Assessment of two-phase unsteady leakage flow induced blade vibration in subsea counter-rotating axial flow compressor

As a novel lift method for subsea oilfield development, the subsea counter-rotating axial compressor can achieve a higher pressure ratio with a smaller size through a row of counter-rotating blades. However, unsteady tip leakage flow inevitably exists due to the clearance between blade tips, which may cause blade vibration and lead to fatigue failure eventually. Here, a numerical study based on fluid-structure interaction analysis is conducted on a laboratory subsea counter-rotating compressor to investigate its tip leakage flow-induced vibration characteristics. Firstly, the unsteady two-phase flow field is simulated using computational fluid dynamics. Flow characteristics and aerodynamic force are obtained. Then, the aerodynamic force is loaded on the blade surface to achieve the one-way fluid-structure interaction analysis.

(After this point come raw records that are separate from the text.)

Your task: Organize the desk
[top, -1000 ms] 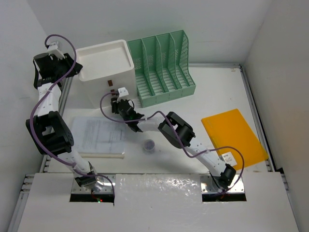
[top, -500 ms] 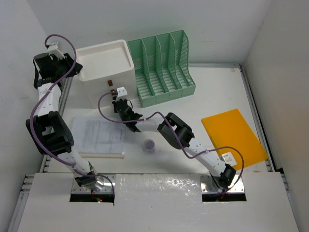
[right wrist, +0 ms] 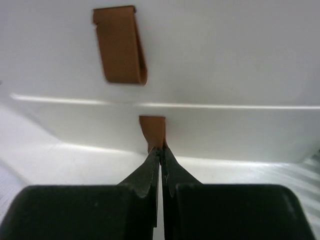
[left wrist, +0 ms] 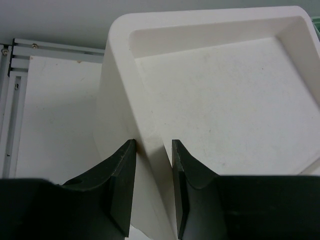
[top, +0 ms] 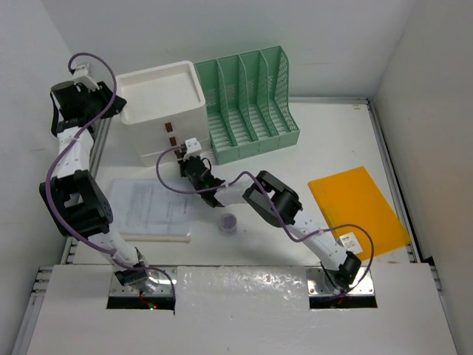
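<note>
The large flat white worktop [top: 332,148], beneath everything, is rigid, heavy, not liftable. The white plastic three-drawer box [top: 159,92] on it is clamped at its rim by the narrowly parted left pincer [left wrist: 153,147]. Its flexible brown tab [right wrist: 152,127] is pinched in the closed right pincer [right wrist: 160,152].

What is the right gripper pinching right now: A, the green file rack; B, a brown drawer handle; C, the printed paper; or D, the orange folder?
B: in the right wrist view, the right gripper has its fingertips closed on the lower brown handle of the white drawer box.
</note>
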### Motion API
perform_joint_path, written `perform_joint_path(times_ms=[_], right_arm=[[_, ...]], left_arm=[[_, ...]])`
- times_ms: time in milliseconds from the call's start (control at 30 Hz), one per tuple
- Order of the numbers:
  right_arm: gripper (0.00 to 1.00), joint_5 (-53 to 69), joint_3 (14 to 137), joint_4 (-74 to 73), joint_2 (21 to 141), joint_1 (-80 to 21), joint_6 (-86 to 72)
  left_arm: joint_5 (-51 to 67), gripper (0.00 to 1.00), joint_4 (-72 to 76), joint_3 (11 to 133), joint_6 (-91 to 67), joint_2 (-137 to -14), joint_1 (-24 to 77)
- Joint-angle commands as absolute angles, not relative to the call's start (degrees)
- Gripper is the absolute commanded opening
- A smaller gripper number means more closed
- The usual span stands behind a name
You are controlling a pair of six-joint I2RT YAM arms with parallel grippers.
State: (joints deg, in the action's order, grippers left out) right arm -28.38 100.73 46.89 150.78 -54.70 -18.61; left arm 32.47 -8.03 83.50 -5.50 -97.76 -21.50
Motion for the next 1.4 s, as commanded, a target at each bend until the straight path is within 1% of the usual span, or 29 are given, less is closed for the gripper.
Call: perform_joint_path(times_ms=[0,133,267,367,400,433,533,600,733,767,833,900,1033,1100,1267,1367], right_arm=[[0.00,-24.1,93.4,55.0,144.0,-55.0,-18.7],[0.00,-21.7,86.9,58.9,140.3,-55.6,-19.8],[0.00,-21.8,79.1,63.1,136.7,-56.8,-20.6],[0.00,-24.3,81.5,61.1,137.2,-56.9,-21.7],[0.21,-25.4,82.8,60.0,137.8,-56.4,-21.8],[0.32,-25.7,84.1,58.2,139.5,-56.3,-22.4],[0.46,-28.5,89.3,57.5,144.0,-56.1,-22.9],[0.47,-29.3,93.9,56.7,146.3,-56.0,-23.2],[0.49,-34.3,101.5,49.2,149.3,-55.8,-22.3],[0.50,-35.3,105.3,47.6,151.0,-55.8,-22.5],[0.50,-35.2,107.7,44.5,152.0,-55.8,-23.5],[0.51,-35.3,107.9,45.3,152.3,-55.8,-24.4],[0.51,-37.3,105.7,45.4,151.4,-55.5,-26.5],[0.49,-37.5,106.2,43.9,151.7,-55.3,-27.8],[0.49,-35.5,108.6,42.0,153.5,-53.7,-32.9],[0.48,-35.5,106.3,45.7,153.0,-53.2,-32.3]], left_arm=[[43.7,0.00,-19.8,81.6,-6.6,-100.4,-20.1],[43.7,0.00,-20.0,81.8,-6.9,-100.5,-20.4],[43.3,0.00,-19.5,81.7,-7.0,-99.9,-20.6],[43.3,0.00,-18.7,81.5,-7.8,-99.8,-20.6],[43.5,0.00,-18.6,81.6,-7.9,-99.8,-20.6],[43.5,0.00,-18.6,81.6,-8.0,-99.8,-20.6],[43.6,0.00,-18.5,81.5,-8.3,-99.6,-20.6],[43.8,0.00,-18.0,81.2,-8.6,-99.2,-20.6],[44.2,0.00,-17.6,80.9,-9.1,-99.1,-20.6],[44.5,0.00,-17.6,80.9,-9.1,-99.1,-20.6],[45.0,0.00,-17.8,80.8,-9.2,-99.1,-20.6],[45.8,0.00,-18.2,80.2,-9.1,-98.8,-20.6],[47.8,0.00,-17.1,76.6,-10.1,-97.1,-20.6],[49.0,0.00,-17.6,76.3,-10.6,-96.9,-20.6],[50.8,0.00,-18.5,76.4,-12.2,-94.8,-20.6],[50.5,0.00,-18.3,75.6,-12.6,-92.7,-20.7]])
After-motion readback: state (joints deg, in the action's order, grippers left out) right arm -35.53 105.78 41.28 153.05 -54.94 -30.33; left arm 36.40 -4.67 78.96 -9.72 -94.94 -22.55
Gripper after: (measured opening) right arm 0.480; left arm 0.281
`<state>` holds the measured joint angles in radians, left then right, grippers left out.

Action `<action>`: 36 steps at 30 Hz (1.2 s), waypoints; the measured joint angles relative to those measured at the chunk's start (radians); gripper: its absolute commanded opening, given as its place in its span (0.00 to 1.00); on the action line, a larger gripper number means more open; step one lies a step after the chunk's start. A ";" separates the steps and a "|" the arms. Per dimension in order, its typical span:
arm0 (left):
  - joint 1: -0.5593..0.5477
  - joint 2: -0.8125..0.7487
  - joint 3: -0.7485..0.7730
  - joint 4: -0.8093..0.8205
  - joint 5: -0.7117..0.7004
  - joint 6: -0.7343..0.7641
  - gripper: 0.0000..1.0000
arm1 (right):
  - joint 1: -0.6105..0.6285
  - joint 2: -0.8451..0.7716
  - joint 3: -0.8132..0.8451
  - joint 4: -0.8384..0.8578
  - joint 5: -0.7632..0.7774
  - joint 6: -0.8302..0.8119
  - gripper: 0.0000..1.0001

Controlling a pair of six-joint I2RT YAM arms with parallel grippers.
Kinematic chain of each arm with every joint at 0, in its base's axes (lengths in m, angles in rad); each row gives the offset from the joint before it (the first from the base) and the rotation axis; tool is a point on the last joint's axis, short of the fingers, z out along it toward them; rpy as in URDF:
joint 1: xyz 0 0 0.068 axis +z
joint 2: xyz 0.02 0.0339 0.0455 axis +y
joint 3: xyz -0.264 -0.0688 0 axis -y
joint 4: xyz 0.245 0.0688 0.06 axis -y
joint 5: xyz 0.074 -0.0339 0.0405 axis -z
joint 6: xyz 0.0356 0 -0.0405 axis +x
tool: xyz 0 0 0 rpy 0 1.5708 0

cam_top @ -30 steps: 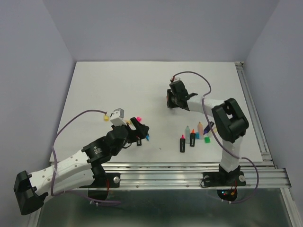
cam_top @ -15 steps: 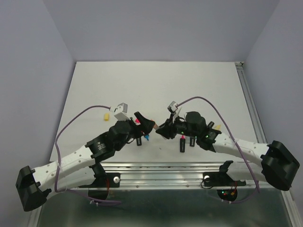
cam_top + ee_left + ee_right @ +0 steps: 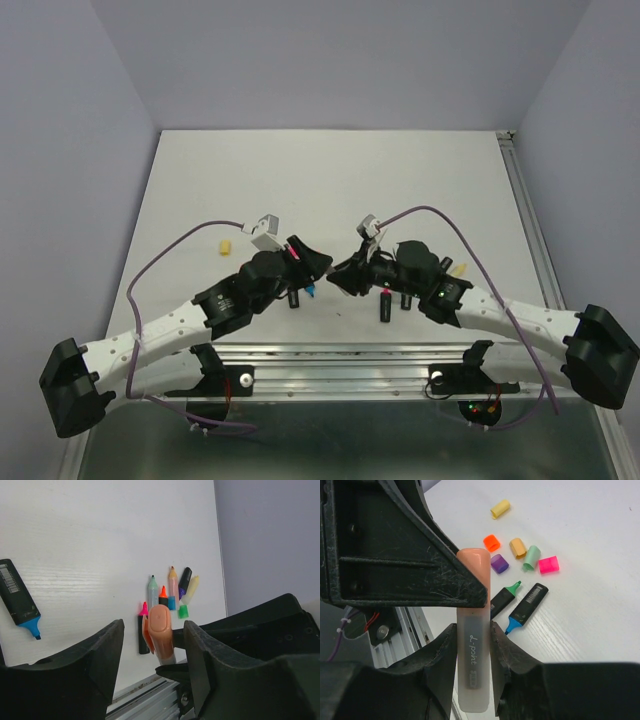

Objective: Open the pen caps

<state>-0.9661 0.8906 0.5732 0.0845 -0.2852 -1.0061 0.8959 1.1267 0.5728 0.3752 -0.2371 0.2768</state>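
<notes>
Since a second ago the right arm has swung in from the far tabletop (image 3: 300,180) to meet the left arm, whose end effector (image 3: 156,630) has narrowed. The right end effector (image 3: 472,647) is clamped on a pale pen (image 3: 472,675). The pen's peach cap (image 3: 472,565) sits between the left jaws, which stand slightly apart. The step in hand looks like gripping the cap. Next, the left should close firmly, then pull straight along the barrel.

Peach cap (image 3: 472,562) seated on pale pen (image 3: 474,670); 6 loose caps (image 3: 518,547) lying beyond.
</notes>
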 measured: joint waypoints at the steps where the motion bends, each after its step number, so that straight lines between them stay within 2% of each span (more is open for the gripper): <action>1: 0.000 0.000 0.000 0.005 0.000 -0.002 0.59 | 0.006 0.001 0.000 0.000 0.000 0.000 0.01; 3: 0.002 0.000 0.000 0.009 0.001 -0.005 0.56 | 0.016 0.002 0.000 0.000 0.000 0.000 0.01; 4: 0.002 0.002 0.000 0.011 0.001 -0.006 0.52 | 0.018 0.002 0.000 0.000 0.000 0.002 0.01; 5: 0.002 0.003 0.000 0.014 0.001 -0.006 0.44 | 0.022 0.004 0.000 0.000 -0.001 0.004 0.01; 9: 0.004 0.016 -0.001 0.024 0.003 -0.013 0.33 | 0.023 0.012 0.000 0.000 -0.003 0.016 0.01; 11: 0.006 0.021 -0.002 0.032 0.007 -0.019 0.24 | 0.024 0.015 0.000 -0.001 -0.003 0.025 0.01; 13: 0.006 0.023 -0.003 0.035 0.009 -0.020 0.06 | 0.027 0.018 0.000 -0.001 -0.001 0.034 0.01; 14: 0.006 0.023 -0.004 0.035 0.008 -0.021 0.00 | 0.028 0.019 0.000 -0.002 0.000 0.038 0.01; 21: 0.002 0.024 -0.020 0.021 -0.013 -0.057 0.00 | 0.044 0.025 0.000 -0.029 0.015 0.088 0.01; 27: 0.003 0.024 -0.024 -0.051 -0.036 -0.073 0.00 | 0.125 0.031 -0.061 -0.011 0.074 0.190 0.01; 29: 0.089 0.040 -0.008 -0.052 -0.106 -0.047 0.00 | 0.205 0.025 -0.100 -0.042 0.053 0.224 0.01; 30: 0.130 0.049 0.002 -0.050 -0.128 -0.037 0.00 | 0.285 0.027 -0.125 -0.076 0.035 0.246 0.01; 32: 0.259 0.088 0.033 -0.027 -0.146 -0.001 0.00 | 0.399 0.029 -0.145 -0.123 0.014 0.280 0.01; 33: 0.288 0.099 0.041 -0.017 -0.146 0.010 0.00 | 0.445 0.032 -0.148 -0.145 0.011 0.302 0.01; 36: 0.389 0.150 0.068 0.011 -0.115 0.056 0.00 | 0.492 0.026 -0.149 -0.181 0.039 0.372 0.01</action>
<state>-0.5770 1.0405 0.6411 0.0956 -0.4000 -0.9501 1.3884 1.1522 0.4240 0.1940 -0.1986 0.6491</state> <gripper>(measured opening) 0.341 0.340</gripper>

Finally, finite element analysis simulations are performed to obtain the blade vibration characteristics. Simulation results show that rotating speed has a dominant influence on high-cycle fatigue failure. A potential fatigue risk is identified at 4250 rpm, where the maximum stress (680–713 MPa) exceeds the yield strength (580 MPa) of the blade material. A two-phase turbulence unsteady flow model is established here to simulate the state of the working fluid more accurately. A simplified unsteady flow simulation method for counter-rotating compressors is applied to save computational cost. Besides, the fluid-structure interaction analysis technique presented here helps understand blade vibration mechanisms, facilitating anti-vibration design with reduced reliance on physical experiments. It also serves to identify potential fatigue failures caused by unsteady tip leakage flow, ensuring the secure operation of subsea counter-rotating axial compressors.